The Lighthouse first look: Willem Dafoe and Robert Pattinson raise their own tempest at sea

Robert Eggers follows his New England ghost story The Witch with a superbly sulphurous maritime two-hander that channels the word and spirit of Herman Melville, says Jonathan Romney.

Updated:
The Lighthouse first look: Willem Dafoe and Robert Pattinson raise their own tempest at sea

A film not so much steeped in baroque style as positively marinated in it, Robert Eggers’s The Lighthouse – playing in Directors’ Fortnight – emerged on Sunday morning as the most exciting and individual film so far in the entire festival. Expectations were high for a two-hander starring Robert Pattinson and Willem Dafoe, and directed by the man whose eerie historical chiller The Witch (2015) was one of the most inventive US debuts in recent years.

Canada 2019
1h 50mins

Director Robert Eggers

Cast
Ephraim Robert Pattinson
Tom Willem Dafoe

Black and white
[1.37 : 1]

If The Witch channeled the haunted literary universe of Nathaniel Hawthorne’s New England, The Lighthouse goes into Herman Melville territory – quite literally, as much of the dialogue is taken from sources including his writing and the journals of 19th-century lighthouse keepers. But it’s Melvillean in other ways. There’s a bravura moment where Dafoe’s character, shot from below and lit to look absolutely demonic, delivers a torrential maritime curse, wishing all the demons of the deep upon the Pattinson character’s head – and suddenly, you can absolutely see what a full-blown Orson Welles Moby Dick would have been like.

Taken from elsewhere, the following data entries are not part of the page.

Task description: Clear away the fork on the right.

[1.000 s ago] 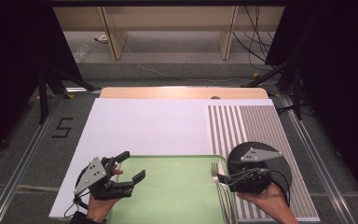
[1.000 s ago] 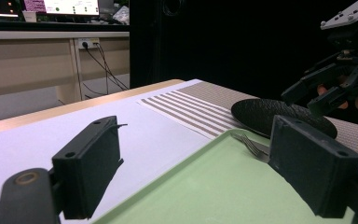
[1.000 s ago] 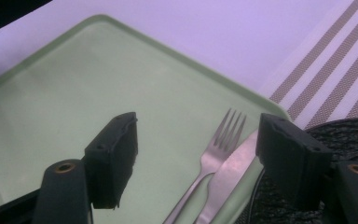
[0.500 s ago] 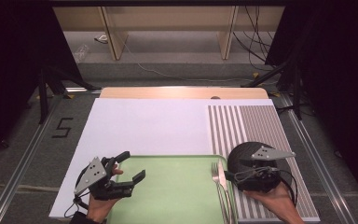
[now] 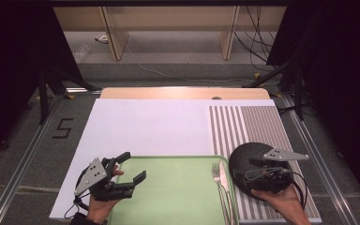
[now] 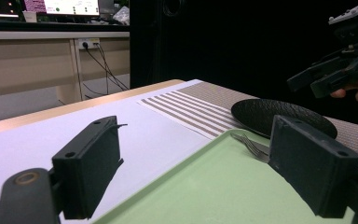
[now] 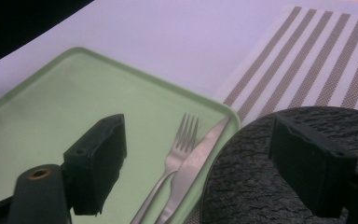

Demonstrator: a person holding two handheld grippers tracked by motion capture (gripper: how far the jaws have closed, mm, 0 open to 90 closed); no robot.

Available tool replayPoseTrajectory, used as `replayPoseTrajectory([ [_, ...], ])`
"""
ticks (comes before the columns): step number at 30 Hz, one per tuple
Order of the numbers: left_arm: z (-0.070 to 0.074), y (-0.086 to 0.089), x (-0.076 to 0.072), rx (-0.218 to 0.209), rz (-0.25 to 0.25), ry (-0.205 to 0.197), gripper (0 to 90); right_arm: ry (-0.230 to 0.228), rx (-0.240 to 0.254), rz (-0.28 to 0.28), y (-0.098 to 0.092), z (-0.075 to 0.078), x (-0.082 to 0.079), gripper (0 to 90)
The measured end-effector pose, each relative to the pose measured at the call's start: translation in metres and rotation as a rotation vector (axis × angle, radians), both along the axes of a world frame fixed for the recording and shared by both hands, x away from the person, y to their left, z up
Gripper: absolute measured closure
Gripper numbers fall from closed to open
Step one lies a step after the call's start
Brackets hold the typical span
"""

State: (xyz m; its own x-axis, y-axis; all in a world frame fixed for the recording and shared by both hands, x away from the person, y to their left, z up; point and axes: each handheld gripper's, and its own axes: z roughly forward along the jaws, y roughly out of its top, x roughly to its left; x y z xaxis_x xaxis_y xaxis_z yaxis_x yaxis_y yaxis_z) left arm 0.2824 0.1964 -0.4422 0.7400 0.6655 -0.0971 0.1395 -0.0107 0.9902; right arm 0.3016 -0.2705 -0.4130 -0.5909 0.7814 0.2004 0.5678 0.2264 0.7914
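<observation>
- Two hand-held grippers work at a table; the right gripper (image 5: 258, 174) hangs over a black plate (image 5: 248, 159) on a striped placemat (image 5: 253, 122); its jaws have just been opening and now stand spread with nothing between them.
- Just left of that gripper, a fork (image 7: 175, 156) and knife (image 7: 198, 156) lie touching along the near edge of a green tray (image 5: 168, 187).
- Left gripper (image 5: 131, 171), jaws spread and empty, hovers over the tray's far side.
- Likely next: come down on the fork handle squarely; pinch it alone, clear of the knife.

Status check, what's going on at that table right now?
Both tools open and empty: left tool over the green tray, right tool above the black plate, jaws just opened. Fork and knife on tray. Nothing in the way.
</observation>
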Motion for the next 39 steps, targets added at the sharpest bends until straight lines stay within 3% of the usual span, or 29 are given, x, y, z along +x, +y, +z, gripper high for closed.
replayPoseTrajectory([
  [21,0.000,0.000,0.000,0.001,0.000,0.000,16.1,0.013,0.039,-0.085,-0.028,-0.006,-0.008,20.2],
  [39,-0.001,-0.001,0.002,-0.004,0.000,0.010,16.1,0.052,0.066,-0.151,-0.051,-0.014,-0.015,20.1],
])
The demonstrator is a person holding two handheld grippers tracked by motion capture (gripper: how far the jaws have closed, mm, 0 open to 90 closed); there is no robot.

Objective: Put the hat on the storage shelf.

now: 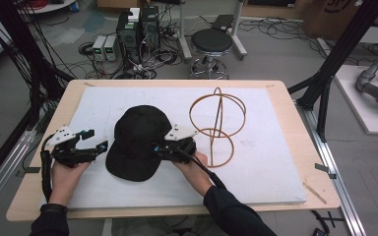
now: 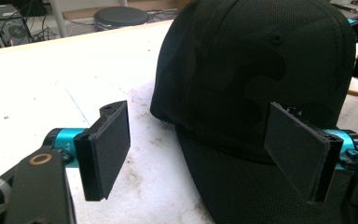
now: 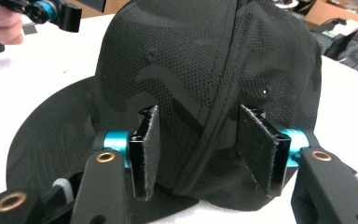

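Currently left gripper [image 1: 94,140] spread wide beside black cap [image 1: 137,140]; right gripper [image 3: 198,149] part-open, pads astride cap crown.

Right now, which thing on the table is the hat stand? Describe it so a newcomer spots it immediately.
Start from the white mat covering the wooden table. On it, to the right of the black cap and just beyond the right gripper, stands the wire stand. It is the one open frame there: thin tan hoops around an upright rod, see-through where the cap is solid black.
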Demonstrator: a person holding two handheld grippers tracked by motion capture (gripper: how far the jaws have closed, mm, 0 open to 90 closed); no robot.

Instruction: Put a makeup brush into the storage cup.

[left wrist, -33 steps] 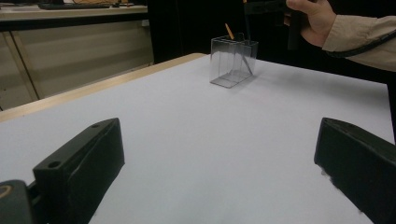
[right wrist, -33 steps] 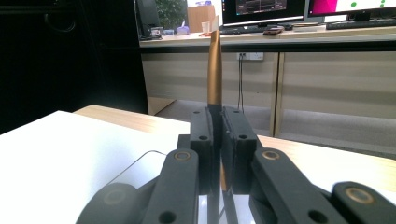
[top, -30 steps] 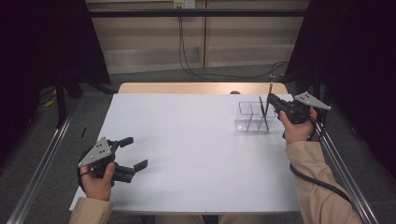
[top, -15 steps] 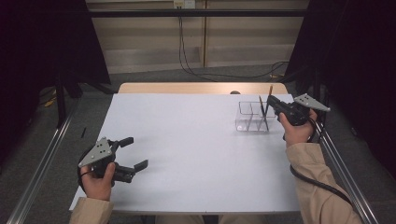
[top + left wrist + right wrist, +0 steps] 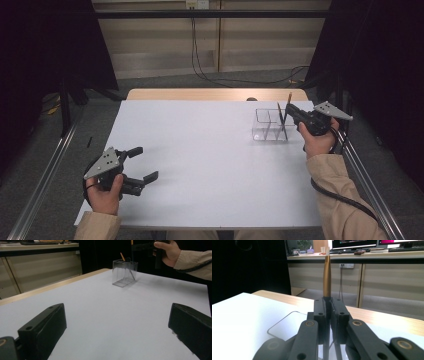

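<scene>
Over at the far right of the white table [image 5: 210, 165], the right gripper [image 5: 291, 111] is clamping its 2 jaws tight on a slim brush-like stick with a gold end [image 5: 327, 272], holding it upright over the clear plastic organizer [image 5: 270, 126]. The stick's lower part is reaching down into the organizer's right compartment, where another thin stick [image 5: 122, 256] is leaning. Near the front left corner, the left gripper [image 5: 141, 163] is sitting just above the tabletop, well apart from the organizer, its jaws standing wide and gripping nothing.
</scene>
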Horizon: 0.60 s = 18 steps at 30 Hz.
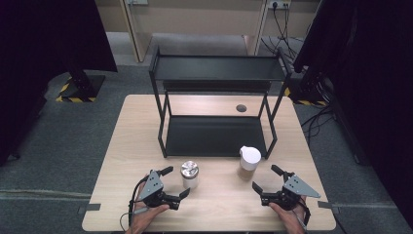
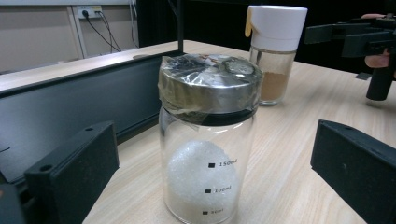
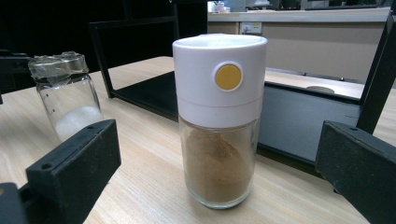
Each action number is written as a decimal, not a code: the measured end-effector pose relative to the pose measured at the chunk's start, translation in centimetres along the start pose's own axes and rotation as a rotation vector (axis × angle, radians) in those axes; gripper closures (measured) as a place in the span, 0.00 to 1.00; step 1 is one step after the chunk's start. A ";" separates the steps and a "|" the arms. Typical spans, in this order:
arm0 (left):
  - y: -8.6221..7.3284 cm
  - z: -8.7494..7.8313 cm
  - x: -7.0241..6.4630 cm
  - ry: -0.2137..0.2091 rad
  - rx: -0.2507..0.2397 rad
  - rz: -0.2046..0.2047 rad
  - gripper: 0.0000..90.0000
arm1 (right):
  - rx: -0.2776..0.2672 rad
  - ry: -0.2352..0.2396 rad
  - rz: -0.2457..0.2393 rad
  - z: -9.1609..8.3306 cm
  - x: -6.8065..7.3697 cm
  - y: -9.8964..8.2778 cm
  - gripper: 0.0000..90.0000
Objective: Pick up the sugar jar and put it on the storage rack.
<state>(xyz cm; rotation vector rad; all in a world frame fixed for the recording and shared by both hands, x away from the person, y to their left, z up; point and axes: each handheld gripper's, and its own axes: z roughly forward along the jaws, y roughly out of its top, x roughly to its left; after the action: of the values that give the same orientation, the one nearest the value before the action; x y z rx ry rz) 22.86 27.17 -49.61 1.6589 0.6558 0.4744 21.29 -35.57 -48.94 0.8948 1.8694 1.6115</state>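
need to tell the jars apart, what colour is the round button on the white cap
Yellow-orange, on the white cap of the brown powder jar; right gripper view shows it best.

black two-tier rack (image 1: 216,134), wooden table (image 1: 131,146)

A clear glass jar (image 1: 189,175) stands upright on the counter (image 1: 219,209), at about 7 o'clock from the counter's middle. Its metal lid is covered with crinkled plastic film, a mound of white grains fills its lower part, and printed volume marks run up its side. At 3 o'clock from it, well apart, a glass shaker (image 1: 249,163) also stands upright. It has a tall white cap with a round yellow button and holds brown powder.
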 end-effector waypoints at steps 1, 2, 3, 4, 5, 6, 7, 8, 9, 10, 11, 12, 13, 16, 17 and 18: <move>0.0 0.0 0.1 -0.002 0.000 -0.002 0.01 | 0.000 -0.001 0.000 0.0 0.0 0.0 0.00; 0.0 0.0 0.1 -0.002 0.002 -0.003 0.01 | 0.000 -0.002 0.001 0.0 0.0 0.0 0.00; 0.0 0.0 0.1 -0.002 0.002 -0.003 0.01 | -0.001 -0.002 0.002 0.0 0.0 0.0 0.01; 0.0 0.0 0.1 -0.001 0.003 -0.003 0.01 | -0.001 -0.002 0.003 0.0 0.0 0.0 0.00; 0.0 0.0 0.1 -0.001 0.002 -0.003 0.00 | -0.001 -0.002 0.004 0.0 0.0 0.0 0.00; 0.0 0.0 0.1 0.000 0.001 -0.003 0.00 | -0.001 -0.002 0.004 0.0 0.0 0.0 0.00; 0.0 0.0 0.1 0.001 0.001 -0.004 0.01 | -0.001 -0.002 0.005 0.0 0.0 0.0 0.01; 0.0 0.0 0.1 0.001 0.002 -0.005 0.00 | 0.000 0.000 0.004 0.0 0.0 0.0 0.00; 0.0 0.0 0.1 0.002 0.002 -0.006 0.01 | 0.001 0.000 0.004 0.1 0.1 0.0 0.01; 0.0 0.0 0.0 0.002 0.002 -0.005 0.00 | 0.001 0.000 0.005 0.1 0.1 0.0 0.00; 0.0 -0.1 0.0 0.003 0.000 -0.004 0.00 | 0.001 0.000 0.005 0.1 0.1 0.0 0.01; -0.1 -0.1 0.0 0.005 -0.002 -0.002 0.01 | 0.002 0.000 0.002 0.1 0.1 0.0 0.01; -0.1 -0.1 0.0 0.005 -0.007 -0.002 0.01 | 0.004 -0.003 0.001 0.1 0.2 0.0 0.01; -0.1 -0.2 -0.1 0.005 -0.006 -0.001 0.01 | 0.003 -0.005 0.000 0.1 0.2 0.0 0.01; -0.1 -0.2 -0.1 0.005 -0.008 -0.002 0.01 | 0.004 -0.004 0.002 0.1 0.2 0.0 0.00; -0.1 -0.2 -0.1 0.005 -0.008 -0.002 0.01 | 0.004 -0.004 0.001 0.1 0.2 0.0 0.00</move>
<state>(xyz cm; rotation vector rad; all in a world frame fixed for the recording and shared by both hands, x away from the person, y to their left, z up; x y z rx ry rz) 22.68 27.27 -49.69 1.6501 0.6584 0.4789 21.19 -35.34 -48.90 0.9002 1.8704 1.6066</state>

Shot in a ratio that’s close to Academy, but looking a little bit squarer, the film is in black and white, filmed by The Witch’s DP Jarin Blaschke in richly textured shades of ink, coal and chalk, with shades of Gustave Doré’s etchings of The Ancient Mariner. The 19th-century tale begins with a ship on a slate-grey sea, and is entirely set on a remote island somewhere off the North American coast, where a new recruit (Pattinson) is joining a grizzled lighthouse keeper (Dafoe) as his second on a four-week stint.

From the start of the film, Dafoe’s character – named late in the film, but let’s call him Tom – proves an overbearing martinet, sending the younger man, Ephraim, on a wearing round of tasks, and the tension between them inexorably rises. Ephraim suffers the rigours of the island – hauling coals on muddy paths, keeping the rankness of the cistern at bay, tangling with the most hostile seagulls this side of Bodega Bay. But he never gets to experience the post’s glory, the thrill of tending the lantern itself – a job that Tom keeps for himself, seeming to experience a bizarre sexual or quasi-religious pleasure from it.

This island gig is clearly the most psychologically risky retreat since Jack Torrance signed on at the Overlook Hotel, but the interplay between the two men plays out teasingly, with an Oedipal tension between tyro and patriarch that plays out at times like a maritime, rum-soaked version of Steptoe and Son. Both actors are superb – Pattinson giving his most anxious, intense and physical performance to date, while a leathery-faced, Triton-bearded Dafoe milks the clichés of his old-salt character, giving it a knowing amount of arr-Jim-lad and a great deal of malign but vulnerable pathos.

Arguably overstretched (at 1 hour 50 minutes) and a little repetitive, the film takes us exactly into the spiral of madness and disaster that we’re expecting from the start, and throws on its dream imagery in crashing waves (mermaids, dead from the deep, tentacular flailings of the H.P. Lovecraft variety). But what keeps this nightmare vessel afloat, along with the performances, is the film’s phenomenally inventive style. It’s to be found not just in the camerawork (a magnificently ominous vertical crane up the dark interior of the lighthouse itself) and in Craig Lathrop’s richly detailed design, but in the sound too, Mark Korven’s music (was that the creak of a bass harmonica?) meshing wonderfully with Damian Volpe’s sound design, full of the threatening clank of machinery and the deathly boom of the island’s foghorn.

The period language is richly evocative, too – “Find some chirk in ye lad. Now’s the time for dab and chatter” – and just made to be delivered as if through a mouthful of chewing tobacco. There’s more chirk in The Lighthouse than in any other Cannes title so far: expect plenty of dab and chatter around this one.